Well as her pulmonologist put it today, we can see the front door and are just knocking down all the obstacles in between. She is so close and we are all shooting for Monday. We moved to the floor last Saturday and I must say that I was very impressed by the whole staff on 7-3. The nurses were very attentive and took the time to learn about Juliana and her history. The doctors came into the room and were very interested in hearing my take on the whole situation which is not usually done. In most instances the docs come in say this is what we are going to do and that is that. This usually causes anxiety for me because not everyone understands the big picture with Juliana and more importantly their plan doesn't include all of the details that I need to hear. I am often told that not every parent wants to hear all the fine details. Someone must have given them the heads up. They came in and said let us know what you want to do and it was done.



While in the PICU we met a wonderful intern who has simply amazed me. When she gets the ball she runs with it. She took the time to call Boston and coordinate labs and TPN orders. We are fortunate that she moved to 7-3 on Tuesday. She knows Juliana very well at this point and is very efficient at everything. She doesn't miss a beat and communicates very well with me which is most important.

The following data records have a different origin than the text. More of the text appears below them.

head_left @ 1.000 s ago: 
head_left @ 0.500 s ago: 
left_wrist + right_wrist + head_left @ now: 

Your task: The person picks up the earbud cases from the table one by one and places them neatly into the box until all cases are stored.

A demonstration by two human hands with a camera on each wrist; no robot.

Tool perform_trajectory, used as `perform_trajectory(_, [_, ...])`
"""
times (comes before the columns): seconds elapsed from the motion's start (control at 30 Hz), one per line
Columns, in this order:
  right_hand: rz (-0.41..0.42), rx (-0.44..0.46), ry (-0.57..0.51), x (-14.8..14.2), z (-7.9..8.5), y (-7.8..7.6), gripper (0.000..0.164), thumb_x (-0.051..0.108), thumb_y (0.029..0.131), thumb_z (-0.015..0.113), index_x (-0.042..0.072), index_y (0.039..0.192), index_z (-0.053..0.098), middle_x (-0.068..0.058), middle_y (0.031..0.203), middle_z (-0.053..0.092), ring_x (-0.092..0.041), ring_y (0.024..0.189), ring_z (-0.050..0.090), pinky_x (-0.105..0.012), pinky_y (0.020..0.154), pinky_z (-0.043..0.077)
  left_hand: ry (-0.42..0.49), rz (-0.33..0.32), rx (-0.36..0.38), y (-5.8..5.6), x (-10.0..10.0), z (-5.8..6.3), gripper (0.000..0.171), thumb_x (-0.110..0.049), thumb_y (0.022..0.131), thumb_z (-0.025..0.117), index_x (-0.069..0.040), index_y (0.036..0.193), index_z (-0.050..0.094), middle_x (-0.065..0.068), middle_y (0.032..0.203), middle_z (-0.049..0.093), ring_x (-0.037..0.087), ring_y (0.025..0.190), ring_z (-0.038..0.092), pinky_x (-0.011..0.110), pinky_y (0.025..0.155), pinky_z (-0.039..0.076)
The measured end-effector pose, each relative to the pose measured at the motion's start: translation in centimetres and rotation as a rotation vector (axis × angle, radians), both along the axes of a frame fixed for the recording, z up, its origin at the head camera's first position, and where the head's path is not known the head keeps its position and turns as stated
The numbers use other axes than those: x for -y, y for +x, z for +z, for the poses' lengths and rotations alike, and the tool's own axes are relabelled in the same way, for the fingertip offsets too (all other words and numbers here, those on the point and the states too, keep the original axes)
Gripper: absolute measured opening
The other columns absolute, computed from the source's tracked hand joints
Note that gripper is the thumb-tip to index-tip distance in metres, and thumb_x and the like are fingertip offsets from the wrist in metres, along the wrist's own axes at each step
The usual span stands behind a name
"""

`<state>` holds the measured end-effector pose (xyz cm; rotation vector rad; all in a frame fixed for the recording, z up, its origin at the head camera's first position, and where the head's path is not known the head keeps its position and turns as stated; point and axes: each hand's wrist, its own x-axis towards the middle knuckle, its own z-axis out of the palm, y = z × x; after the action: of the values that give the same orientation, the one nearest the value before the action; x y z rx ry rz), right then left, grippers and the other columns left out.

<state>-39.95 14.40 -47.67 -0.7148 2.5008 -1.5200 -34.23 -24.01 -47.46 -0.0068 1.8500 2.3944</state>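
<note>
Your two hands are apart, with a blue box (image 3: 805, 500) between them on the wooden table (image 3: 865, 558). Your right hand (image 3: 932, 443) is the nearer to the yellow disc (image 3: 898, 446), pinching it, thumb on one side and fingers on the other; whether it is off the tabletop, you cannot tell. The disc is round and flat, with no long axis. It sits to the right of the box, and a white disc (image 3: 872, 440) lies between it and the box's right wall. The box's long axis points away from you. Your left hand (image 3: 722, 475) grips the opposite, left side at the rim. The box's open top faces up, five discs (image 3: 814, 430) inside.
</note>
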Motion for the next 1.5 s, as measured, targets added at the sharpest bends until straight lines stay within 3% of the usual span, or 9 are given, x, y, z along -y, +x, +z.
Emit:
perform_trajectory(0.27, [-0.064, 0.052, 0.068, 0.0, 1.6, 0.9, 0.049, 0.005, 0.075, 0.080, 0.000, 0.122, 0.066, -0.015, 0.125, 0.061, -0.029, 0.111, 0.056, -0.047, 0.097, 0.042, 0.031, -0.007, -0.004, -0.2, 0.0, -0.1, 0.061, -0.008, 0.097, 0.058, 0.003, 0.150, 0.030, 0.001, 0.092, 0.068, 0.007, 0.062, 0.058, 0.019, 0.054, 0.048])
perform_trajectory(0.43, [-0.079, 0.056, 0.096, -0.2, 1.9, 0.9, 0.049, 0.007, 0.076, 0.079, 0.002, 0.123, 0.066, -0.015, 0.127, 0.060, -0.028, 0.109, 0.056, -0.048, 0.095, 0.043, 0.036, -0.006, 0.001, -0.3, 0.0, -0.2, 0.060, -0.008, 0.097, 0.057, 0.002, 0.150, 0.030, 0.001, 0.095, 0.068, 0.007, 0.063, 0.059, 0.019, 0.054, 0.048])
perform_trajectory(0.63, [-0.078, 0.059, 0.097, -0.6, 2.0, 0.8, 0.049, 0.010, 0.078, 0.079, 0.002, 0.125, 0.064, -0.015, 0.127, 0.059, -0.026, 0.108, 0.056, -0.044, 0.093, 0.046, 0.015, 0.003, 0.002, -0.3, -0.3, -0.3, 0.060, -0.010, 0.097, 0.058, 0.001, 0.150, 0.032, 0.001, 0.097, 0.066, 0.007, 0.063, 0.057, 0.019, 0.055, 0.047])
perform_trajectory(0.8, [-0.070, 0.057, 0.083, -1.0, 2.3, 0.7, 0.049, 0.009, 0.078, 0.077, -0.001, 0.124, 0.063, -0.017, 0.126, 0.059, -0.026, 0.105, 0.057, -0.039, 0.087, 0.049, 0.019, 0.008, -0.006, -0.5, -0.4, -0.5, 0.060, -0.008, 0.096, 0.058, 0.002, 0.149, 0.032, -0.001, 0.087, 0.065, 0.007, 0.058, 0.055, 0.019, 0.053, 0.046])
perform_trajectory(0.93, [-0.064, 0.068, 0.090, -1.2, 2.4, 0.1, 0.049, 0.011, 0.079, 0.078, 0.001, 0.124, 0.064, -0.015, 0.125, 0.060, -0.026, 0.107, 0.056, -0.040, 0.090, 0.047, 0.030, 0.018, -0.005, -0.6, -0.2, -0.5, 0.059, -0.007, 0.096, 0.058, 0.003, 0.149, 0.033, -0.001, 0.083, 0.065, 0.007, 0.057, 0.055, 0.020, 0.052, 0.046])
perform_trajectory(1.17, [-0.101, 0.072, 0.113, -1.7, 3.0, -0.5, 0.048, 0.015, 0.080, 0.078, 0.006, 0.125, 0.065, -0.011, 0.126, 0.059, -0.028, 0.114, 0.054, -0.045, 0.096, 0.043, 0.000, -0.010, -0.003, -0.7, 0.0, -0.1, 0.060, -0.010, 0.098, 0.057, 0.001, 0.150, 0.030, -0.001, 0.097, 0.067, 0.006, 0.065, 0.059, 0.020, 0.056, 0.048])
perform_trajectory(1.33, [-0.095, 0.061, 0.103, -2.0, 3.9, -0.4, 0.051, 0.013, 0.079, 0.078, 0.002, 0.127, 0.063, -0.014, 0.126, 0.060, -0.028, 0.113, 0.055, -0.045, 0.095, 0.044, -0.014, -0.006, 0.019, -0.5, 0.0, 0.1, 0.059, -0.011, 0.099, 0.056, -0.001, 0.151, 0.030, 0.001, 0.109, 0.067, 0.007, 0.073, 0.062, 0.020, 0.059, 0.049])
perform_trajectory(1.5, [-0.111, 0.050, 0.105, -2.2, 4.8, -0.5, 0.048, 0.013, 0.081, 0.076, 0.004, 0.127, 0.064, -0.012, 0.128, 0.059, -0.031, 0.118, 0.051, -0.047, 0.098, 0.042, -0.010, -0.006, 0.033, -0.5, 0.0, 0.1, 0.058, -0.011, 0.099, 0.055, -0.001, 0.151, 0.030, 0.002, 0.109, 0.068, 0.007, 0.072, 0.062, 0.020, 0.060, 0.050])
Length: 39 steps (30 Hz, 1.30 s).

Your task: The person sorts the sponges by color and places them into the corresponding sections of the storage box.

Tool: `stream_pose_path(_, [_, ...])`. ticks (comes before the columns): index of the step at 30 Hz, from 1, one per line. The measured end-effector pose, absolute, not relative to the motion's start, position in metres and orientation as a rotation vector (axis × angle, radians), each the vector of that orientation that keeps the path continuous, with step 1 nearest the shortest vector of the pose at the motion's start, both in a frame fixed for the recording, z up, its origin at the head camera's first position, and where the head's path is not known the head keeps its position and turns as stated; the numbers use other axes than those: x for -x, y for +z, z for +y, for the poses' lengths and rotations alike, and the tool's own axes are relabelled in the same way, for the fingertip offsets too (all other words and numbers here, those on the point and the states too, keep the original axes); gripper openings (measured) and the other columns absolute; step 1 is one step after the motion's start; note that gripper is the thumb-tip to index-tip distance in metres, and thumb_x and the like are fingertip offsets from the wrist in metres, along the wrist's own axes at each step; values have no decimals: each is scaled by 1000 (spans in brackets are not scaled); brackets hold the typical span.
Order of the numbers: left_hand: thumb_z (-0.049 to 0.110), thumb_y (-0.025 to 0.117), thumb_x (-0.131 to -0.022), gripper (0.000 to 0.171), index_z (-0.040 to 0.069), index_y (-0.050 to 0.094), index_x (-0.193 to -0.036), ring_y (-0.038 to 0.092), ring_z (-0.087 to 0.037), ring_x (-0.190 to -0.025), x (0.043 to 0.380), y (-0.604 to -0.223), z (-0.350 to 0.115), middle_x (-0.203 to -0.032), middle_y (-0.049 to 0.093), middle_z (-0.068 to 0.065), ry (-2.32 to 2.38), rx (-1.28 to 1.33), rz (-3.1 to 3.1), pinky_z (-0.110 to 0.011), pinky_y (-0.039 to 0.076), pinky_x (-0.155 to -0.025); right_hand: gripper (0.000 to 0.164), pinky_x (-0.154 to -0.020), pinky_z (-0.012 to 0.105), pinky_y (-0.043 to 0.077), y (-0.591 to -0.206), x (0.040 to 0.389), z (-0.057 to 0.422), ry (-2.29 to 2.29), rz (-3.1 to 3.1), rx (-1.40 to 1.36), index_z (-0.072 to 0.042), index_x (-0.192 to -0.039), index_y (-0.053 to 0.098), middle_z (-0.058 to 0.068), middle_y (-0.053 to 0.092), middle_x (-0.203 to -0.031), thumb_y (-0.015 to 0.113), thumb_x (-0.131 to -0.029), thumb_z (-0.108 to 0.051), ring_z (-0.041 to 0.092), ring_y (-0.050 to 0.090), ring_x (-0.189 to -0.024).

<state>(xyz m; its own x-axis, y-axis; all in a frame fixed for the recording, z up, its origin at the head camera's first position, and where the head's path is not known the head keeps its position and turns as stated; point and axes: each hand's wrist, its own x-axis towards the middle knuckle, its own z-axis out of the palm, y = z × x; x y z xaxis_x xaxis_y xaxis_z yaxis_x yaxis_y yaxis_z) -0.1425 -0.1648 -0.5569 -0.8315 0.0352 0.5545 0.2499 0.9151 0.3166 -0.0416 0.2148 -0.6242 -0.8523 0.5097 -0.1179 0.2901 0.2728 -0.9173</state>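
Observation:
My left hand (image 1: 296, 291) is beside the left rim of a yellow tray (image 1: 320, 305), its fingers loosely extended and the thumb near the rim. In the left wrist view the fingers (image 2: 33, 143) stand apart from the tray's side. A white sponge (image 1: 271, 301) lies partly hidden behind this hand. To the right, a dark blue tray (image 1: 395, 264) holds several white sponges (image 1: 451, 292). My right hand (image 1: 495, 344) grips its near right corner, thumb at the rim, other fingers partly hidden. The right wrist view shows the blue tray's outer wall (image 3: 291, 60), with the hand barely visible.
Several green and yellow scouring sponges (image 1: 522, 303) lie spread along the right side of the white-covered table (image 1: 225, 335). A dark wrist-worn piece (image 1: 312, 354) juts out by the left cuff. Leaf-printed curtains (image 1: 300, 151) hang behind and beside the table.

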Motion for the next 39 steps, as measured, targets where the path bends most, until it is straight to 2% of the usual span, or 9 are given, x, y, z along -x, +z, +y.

Today we stopped the ativan and decreased the dose on the morphine. She is tolerating the weans very well and has no signs of withdrawal. We did however have an incident with one of the stitches being pulled from her line. This caused a small superficial wound that began oozing a few days ago. This invites Surgery and Infectious Disease back into the picture. The big concern is that we are running out of access options for Juliana so this line is to be protected at all costs. It's not just a central line, it's our life line. ID wants to pull it and Surgery says no way (as do I). Blood cultures were drawn from both the line and her body. So far all results are negative, but the site is still oozing. Dressing changes are ordered daily till this clears up and she is back on antibiotics. The attendings don't feel like this will prevent her from going home. We can continue to give her antibiotics at home and monitor the situation. The ultrasound and all the lab results lead us to believe that this is not a line infection nor an abcess.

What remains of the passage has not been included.